**Work to complete**
Verbatim copy without images: return all of the data as it stands.

=== Data segment ===

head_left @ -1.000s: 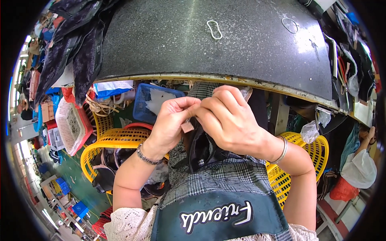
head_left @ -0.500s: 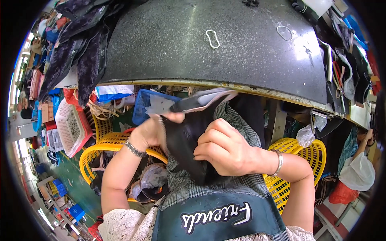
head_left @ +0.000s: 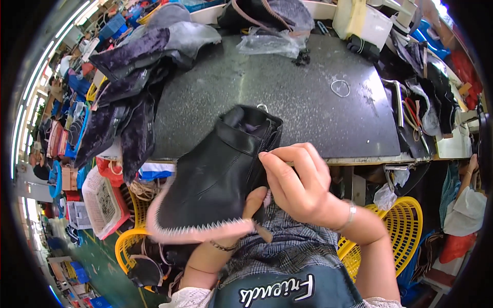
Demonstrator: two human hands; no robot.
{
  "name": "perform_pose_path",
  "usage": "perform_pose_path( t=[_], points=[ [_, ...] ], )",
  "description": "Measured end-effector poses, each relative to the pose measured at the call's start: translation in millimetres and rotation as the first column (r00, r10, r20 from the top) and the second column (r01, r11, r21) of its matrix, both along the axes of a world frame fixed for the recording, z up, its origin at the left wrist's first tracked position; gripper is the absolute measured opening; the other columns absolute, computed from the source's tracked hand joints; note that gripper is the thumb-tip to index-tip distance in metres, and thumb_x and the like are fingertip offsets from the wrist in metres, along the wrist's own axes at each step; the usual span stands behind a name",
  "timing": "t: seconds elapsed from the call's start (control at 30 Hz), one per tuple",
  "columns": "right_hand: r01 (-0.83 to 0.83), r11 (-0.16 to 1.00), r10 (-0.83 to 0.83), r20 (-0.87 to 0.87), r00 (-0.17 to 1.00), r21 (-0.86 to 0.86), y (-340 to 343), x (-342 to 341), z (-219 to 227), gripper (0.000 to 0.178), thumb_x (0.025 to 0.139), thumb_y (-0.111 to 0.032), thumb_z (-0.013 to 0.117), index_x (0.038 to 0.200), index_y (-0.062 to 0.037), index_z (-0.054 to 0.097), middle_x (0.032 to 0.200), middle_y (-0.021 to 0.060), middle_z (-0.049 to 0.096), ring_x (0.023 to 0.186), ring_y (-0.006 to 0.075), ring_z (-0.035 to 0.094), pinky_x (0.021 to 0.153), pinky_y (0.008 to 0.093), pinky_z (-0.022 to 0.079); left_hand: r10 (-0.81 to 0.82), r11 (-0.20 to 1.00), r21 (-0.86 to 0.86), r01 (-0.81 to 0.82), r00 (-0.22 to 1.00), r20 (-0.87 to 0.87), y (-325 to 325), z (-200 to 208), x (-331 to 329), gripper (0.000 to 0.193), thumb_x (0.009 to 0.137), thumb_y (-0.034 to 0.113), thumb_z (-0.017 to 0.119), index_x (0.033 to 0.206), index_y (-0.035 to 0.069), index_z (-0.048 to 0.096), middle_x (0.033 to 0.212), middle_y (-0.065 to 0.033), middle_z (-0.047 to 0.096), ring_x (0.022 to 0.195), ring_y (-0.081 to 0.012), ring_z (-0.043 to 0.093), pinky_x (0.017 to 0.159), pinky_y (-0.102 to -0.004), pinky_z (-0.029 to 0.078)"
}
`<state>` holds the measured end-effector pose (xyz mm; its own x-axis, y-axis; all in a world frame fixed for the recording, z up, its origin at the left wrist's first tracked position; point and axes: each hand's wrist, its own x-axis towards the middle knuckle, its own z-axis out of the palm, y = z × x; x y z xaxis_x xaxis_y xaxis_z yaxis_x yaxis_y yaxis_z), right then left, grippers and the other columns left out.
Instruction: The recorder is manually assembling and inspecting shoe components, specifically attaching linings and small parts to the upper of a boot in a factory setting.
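Note:
A black leather ankle boot upper (head_left: 205, 179) with a zigzag-stitched pink lower edge is held up at the table's front edge, its collar toward the table. My left hand (head_left: 254, 201) grips it from below, thumb on the near side and the other fingers hidden behind the leather. My right hand (head_left: 300, 182) is closed in a pinch at the zip (head_left: 264, 146) along the upper's right side. Whatever small part sits between those fingertips is hidden.
Dark plush-lined uppers (head_left: 131, 97) hang over the table's left side. On the black tabletop (head_left: 308, 118) lie a rubber band (head_left: 340, 88) and a clear plastic bag (head_left: 272, 43). Pliers and scissors (head_left: 413, 120) hang at the right. Yellow baskets (head_left: 408, 231) stand below.
The upper was bunched near my lap; now it is raised, turned and spread to show its outer side. My right hand has moved up to the zip. The view takes in more table.

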<state>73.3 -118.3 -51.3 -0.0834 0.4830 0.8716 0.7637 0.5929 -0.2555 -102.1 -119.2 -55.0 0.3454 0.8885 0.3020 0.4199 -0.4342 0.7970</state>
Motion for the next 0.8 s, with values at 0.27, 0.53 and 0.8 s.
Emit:
perform_pose_path(
  t=[0.27, 0.53, 0.8],
  points=[
    [-0.038, 0.999, 0.038, -0.371, 0.928, 0.008, 11, -4, -17, 0.023, 0.067, 0.009, 0.071, 0.087, 0.0002, 0.066, 0.08, 0.009, 0.061, 0.071, 0.0241, 0.058, 0.061, 0.0308, 0.048, 0.007, 0.997, -0.076, -0.025, 0.973, -0.23, -7, 43, 33, 0.053, 0.088, 0.013, 0.062, 0.137, 0.002, 0.045, 0.134, -0.0166, 0.051, 0.127, -0.0314, 0.046, 0.111, -0.0398, 0.029],
    [-0.484, 0.762, 0.241, -0.505, 0.829, -0.43, 27, 34, 22, 0.081, 0.063, -0.021, 0.086, 0.13, -0.0042, 0.043, 0.107, 0.008, 0.058, 0.105, 0.0305, 0.054, 0.109, 0.046, 0.028, 0.048, 0.974, -0.227, -0.016, 0.99, 0.135, 6, -18, 26, 0.063, 0.083, 0.011, 0.07, 0.138, 0.0, 0.042, 0.128, -0.0145, 0.056, 0.114, -0.0258, 0.056, 0.101, -0.0374, 0.044],
    [-0.303, 0.79, 0.2, -0.242, 0.949, -0.534, 16, 29, 21, 0.051, 0.066, -0.016, 0.081, 0.109, -0.0064, 0.055, 0.096, 0.0063, 0.056, 0.102, 0.0265, 0.053, 0.107, 0.0458, 0.025, 0.085, 0.906, -0.405, 0.121, 0.886, 0.456, 4, -49, -1, 0.065, 0.081, 0.012, 0.07, 0.138, 0.0, 0.041, 0.129, -0.0151, 0.055, 0.116, -0.0277, 0.055, 0.102, -0.0387, 0.042]
  ],
)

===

**The completed task**
head_left @ -1.000s: 
head_left @ -0.500s: 
head_left @ +0.000s: 
Demonstrator: two human hands; no robot.
{
  "name": "perform_pose_path",
  "usage": "perform_pose_path( t=[_], points=[ [_, ...] ], )",
  "description": "Measured end-effector poses, each relative to the pose measured at the call's start: translation in millimetres and rotation as the first column (r00, r10, r20 from the top) and the second column (r01, r11, r21) of its matrix, both along the axes of a world frame fixed for the recording, z up, its origin at the left wrist's first tracked position; gripper is the absolute measured opening; the other columns absolute, computed from the source's tracked hand joints; note that gripper is the thumb-tip to index-tip distance in metres, and thumb_x and the like are fingertip offsets from the wrist in metres, along the wrist's own axes at each step; the usual span stands behind a name",
  "timing": "t: seconds elapsed from the call's start (control at 30 Hz), one per tuple",
  "columns": "right_hand: r01 (-0.83 to 0.83), r11 (-0.16 to 1.00), r10 (-0.83 to 0.83), r20 (-0.87 to 0.87), r00 (-0.17 to 1.00), r21 (-0.86 to 0.86), y (-340 to 343), x (-342 to 341), z (-219 to 227), gripper (0.000 to 0.178), thumb_x (0.025 to 0.139), thumb_y (-0.111 to 0.032), thumb_z (-0.013 to 0.117), index_x (0.038 to 0.200), index_y (-0.062 to 0.037), index_z (-0.054 to 0.097), middle_x (0.032 to 0.200), middle_y (-0.021 to 0.060), middle_z (-0.049 to 0.096), ring_x (0.023 to 0.186), ring_y (-0.006 to 0.075), ring_z (-0.035 to 0.094), pinky_x (0.021 to 0.153), pinky_y (0.008 to 0.093), pinky_z (-0.022 to 0.079); left_hand: r10 (-0.81 to 0.82), r11 (-0.20 to 1.00), r21 (-0.86 to 0.86), r01 (-0.81 to 0.82), r00 (-0.22 to 1.00), r20 (-0.87 to 0.87), y (-325 to 325), z (-200 to 208), x (-331 to 329), gripper (0.000 to 0.193), thumb_x (0.009 to 0.137), thumb_y (-0.034 to 0.113), thumb_z (-0.017 to 0.119), index_x (0.033 to 0.206), index_y (-0.035 to 0.069), index_z (-0.048 to 0.096), middle_x (0.033 to 0.212), middle_y (-0.065 to 0.033), middle_z (-0.047 to 0.096), ring_x (0.022 to 0.195), ring_y (-0.081 to 0.012), ring_z (-0.043 to 0.093), pinky_x (0.017 to 0.159), pinky_y (-0.102 to -0.004), pinky_z (-0.029 to 0.078)"
}
`<state>` holds the measured end-effector pose (xyz mm; its own x-axis, y-axis; all in a world frame fixed for the recording, z up, its origin at the left wrist's first tracked position; point and axes: each hand's wrist, its own x-axis towards the middle knuckle, its own z-axis out of the palm, y = z × x; x y z xaxis_x xaxis_y xaxis_z yaxis_x yaxis_y yaxis_z), right then left, grippers and the other columns left out.
Instruction: The recorder is manually assembling and inspecting shoe components, specifically attaching linings and small parts to the upper of a boot in a factory setting.
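Note:
A black leather ankle boot upper (head_left: 205, 179) with a zigzag-stitched pink lower edge is held up at the table's front edge, its collar toward the table. My left hand (head_left: 254, 201) grips it from below, thumb on the near side and the other fingers hidden behind the leather. My right hand (head_left: 300, 182) is closed in a pinch at the zip (head_left: 264, 146) along the upper's right side. Whatever small part sits between those fingertips is hidden.
Dark plush-lined uppers (head_left: 131, 97) hang over the table's left side. On the black tabletop (head_left: 308, 118) lie a rubber band (head_left: 340, 88) and a clear plastic bag (head_left: 272, 43). Pliers and scissors (head_left: 413, 120) hang at the right. Yellow baskets (head_left: 408, 231) stand below.
The upper was bunched near my lap; now it is raised, turned and spread to show its outer side. My right hand has moved up to the zip. The view takes in more table.
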
<state>73.3 -118.3 -51.3 -0.0834 0.4830 0.8716 0.7637 0.5929 -0.2555 -102.1 -119.2 -55.0 0.3454 0.8885 0.3020 0.4199 -0.4342 0.7970</state>
Motion for the next 0.8 s, with values at 0.27, 0.53 and 0.8 s.
Emit:
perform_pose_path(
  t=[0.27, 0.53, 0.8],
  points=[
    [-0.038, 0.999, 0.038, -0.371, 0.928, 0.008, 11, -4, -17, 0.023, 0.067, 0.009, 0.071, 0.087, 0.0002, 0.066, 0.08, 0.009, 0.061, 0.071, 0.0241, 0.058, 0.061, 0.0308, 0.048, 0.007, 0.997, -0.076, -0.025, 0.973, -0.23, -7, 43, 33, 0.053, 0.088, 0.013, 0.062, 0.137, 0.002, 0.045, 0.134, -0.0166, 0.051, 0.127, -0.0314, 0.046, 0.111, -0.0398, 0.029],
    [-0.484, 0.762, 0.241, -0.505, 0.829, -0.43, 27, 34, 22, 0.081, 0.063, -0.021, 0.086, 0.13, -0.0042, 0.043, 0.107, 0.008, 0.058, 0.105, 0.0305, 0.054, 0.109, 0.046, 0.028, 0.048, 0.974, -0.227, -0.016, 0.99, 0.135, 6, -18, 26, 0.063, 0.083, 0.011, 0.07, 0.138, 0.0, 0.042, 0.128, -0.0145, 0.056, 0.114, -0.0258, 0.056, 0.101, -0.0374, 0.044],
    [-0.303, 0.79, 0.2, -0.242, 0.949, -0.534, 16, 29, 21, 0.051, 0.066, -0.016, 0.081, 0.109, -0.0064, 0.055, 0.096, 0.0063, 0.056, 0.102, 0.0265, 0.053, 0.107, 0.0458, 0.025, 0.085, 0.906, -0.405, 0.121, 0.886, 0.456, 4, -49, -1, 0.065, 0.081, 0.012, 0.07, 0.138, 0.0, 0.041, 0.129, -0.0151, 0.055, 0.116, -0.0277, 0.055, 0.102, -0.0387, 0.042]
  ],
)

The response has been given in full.